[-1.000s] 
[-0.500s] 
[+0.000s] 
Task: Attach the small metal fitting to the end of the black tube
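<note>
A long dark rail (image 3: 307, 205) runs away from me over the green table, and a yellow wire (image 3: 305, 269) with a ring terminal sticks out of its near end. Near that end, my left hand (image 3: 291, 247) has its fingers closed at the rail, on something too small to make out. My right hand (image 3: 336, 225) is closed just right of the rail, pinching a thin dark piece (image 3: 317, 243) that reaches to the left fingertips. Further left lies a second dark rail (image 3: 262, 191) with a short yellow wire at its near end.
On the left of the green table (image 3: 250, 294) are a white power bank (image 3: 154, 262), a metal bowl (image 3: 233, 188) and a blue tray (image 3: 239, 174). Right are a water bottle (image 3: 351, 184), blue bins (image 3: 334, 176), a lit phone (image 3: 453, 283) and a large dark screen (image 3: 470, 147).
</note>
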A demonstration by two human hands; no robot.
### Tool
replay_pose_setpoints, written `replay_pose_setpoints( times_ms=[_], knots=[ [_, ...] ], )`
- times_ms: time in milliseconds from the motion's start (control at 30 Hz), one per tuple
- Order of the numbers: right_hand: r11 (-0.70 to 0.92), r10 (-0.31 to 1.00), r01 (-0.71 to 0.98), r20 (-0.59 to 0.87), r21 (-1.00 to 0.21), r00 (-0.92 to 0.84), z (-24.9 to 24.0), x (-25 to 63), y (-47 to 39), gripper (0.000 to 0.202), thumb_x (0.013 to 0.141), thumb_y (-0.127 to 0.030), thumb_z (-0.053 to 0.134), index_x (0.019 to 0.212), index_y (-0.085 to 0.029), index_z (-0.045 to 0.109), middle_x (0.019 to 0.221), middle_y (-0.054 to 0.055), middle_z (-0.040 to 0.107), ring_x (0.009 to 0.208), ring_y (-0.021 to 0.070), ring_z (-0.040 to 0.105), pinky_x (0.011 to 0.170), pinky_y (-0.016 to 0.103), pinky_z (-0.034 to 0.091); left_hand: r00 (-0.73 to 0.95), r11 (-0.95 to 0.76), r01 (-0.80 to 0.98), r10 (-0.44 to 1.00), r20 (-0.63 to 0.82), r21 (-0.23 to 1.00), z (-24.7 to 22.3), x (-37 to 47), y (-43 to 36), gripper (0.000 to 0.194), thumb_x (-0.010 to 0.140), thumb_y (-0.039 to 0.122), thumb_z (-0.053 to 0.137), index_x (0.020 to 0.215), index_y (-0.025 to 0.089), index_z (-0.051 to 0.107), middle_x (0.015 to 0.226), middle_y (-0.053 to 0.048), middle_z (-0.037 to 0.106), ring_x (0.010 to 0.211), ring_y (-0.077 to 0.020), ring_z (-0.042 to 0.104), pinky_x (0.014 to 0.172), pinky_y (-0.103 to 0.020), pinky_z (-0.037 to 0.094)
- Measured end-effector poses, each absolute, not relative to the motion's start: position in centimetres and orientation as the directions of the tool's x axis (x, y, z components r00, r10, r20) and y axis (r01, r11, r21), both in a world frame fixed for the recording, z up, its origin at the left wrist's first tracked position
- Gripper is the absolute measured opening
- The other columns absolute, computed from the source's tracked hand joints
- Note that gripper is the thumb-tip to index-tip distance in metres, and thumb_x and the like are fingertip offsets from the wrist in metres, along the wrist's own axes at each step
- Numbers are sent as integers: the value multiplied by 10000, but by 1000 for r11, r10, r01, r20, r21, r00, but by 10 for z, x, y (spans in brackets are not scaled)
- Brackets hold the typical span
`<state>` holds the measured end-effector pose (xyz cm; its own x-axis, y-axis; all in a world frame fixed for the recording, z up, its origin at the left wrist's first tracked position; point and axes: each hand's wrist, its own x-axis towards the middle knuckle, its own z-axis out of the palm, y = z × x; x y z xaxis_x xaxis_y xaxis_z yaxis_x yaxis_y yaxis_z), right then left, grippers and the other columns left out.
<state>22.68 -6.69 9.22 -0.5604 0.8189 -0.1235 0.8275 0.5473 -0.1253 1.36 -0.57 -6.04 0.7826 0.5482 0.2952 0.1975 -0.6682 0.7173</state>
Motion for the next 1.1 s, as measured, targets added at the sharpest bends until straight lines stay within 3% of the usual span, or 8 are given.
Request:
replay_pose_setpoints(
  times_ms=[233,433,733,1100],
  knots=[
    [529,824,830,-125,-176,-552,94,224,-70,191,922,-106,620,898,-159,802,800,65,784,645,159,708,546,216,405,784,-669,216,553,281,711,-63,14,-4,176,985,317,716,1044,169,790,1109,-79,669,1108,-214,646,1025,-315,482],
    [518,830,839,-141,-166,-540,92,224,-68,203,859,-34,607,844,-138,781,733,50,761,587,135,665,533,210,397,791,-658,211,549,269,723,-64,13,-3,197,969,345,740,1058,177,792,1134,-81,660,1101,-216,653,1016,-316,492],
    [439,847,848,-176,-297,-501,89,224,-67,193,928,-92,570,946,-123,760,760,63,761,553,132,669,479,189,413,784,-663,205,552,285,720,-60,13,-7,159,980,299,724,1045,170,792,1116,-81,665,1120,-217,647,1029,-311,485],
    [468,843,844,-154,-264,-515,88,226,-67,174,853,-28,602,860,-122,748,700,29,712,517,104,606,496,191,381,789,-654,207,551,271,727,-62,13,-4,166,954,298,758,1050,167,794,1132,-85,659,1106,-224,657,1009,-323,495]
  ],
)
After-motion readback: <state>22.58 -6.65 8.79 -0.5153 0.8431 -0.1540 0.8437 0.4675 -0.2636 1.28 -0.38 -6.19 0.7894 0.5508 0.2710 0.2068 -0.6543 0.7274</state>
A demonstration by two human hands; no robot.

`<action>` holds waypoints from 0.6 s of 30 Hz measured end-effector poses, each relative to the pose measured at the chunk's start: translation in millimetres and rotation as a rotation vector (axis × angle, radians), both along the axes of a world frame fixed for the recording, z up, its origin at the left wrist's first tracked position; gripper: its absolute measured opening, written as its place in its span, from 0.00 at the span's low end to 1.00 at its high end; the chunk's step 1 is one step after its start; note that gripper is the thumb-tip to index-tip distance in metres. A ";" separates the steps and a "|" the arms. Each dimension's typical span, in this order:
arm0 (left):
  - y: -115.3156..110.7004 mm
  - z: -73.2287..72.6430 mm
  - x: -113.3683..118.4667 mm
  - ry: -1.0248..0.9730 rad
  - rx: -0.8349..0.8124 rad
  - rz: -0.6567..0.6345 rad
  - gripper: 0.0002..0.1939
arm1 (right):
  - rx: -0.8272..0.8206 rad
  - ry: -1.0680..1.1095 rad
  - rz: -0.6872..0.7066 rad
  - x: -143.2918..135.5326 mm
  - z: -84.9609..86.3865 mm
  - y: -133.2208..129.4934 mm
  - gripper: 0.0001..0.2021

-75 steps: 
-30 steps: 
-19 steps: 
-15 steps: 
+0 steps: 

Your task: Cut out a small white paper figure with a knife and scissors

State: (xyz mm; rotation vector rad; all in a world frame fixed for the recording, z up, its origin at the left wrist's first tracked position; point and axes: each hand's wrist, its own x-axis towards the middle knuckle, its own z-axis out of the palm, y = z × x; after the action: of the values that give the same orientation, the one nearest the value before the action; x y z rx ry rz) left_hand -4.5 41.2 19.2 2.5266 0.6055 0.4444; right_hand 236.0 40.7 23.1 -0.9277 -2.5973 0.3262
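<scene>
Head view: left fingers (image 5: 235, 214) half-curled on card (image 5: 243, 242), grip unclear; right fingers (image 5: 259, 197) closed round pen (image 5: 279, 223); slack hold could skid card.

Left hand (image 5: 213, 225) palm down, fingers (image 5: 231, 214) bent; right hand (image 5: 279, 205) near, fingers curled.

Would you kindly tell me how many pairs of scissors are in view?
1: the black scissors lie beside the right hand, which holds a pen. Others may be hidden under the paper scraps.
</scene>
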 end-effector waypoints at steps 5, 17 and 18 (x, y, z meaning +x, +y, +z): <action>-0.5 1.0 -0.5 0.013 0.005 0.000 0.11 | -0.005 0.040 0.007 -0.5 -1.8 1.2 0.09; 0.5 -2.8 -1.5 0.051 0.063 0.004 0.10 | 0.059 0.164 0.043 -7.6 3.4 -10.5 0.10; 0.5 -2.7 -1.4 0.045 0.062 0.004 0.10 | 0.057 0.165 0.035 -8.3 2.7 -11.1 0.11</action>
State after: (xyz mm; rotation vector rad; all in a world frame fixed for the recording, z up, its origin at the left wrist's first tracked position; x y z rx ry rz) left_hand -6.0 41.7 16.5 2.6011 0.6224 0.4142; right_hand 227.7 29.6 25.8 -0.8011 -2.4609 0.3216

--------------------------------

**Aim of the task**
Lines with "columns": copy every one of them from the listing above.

**Your response**
- The other columns absolute, computed from the source's tracked hand joints
`<state>` holds the measured end-effector pose (xyz cm; its own x-axis, y-axis; all in a world frame fixed for the recording, z up, its origin at the left wrist's first tracked position; point and axes: each hand's wrist, its own x-axis towards the middle knuckle, its own z-axis out of the palm, y = z × x; x y z xaxis_x xaxis_y xaxis_z yaxis_x yaxis_y yaxis_z), right then left, grippers and the other columns left out.

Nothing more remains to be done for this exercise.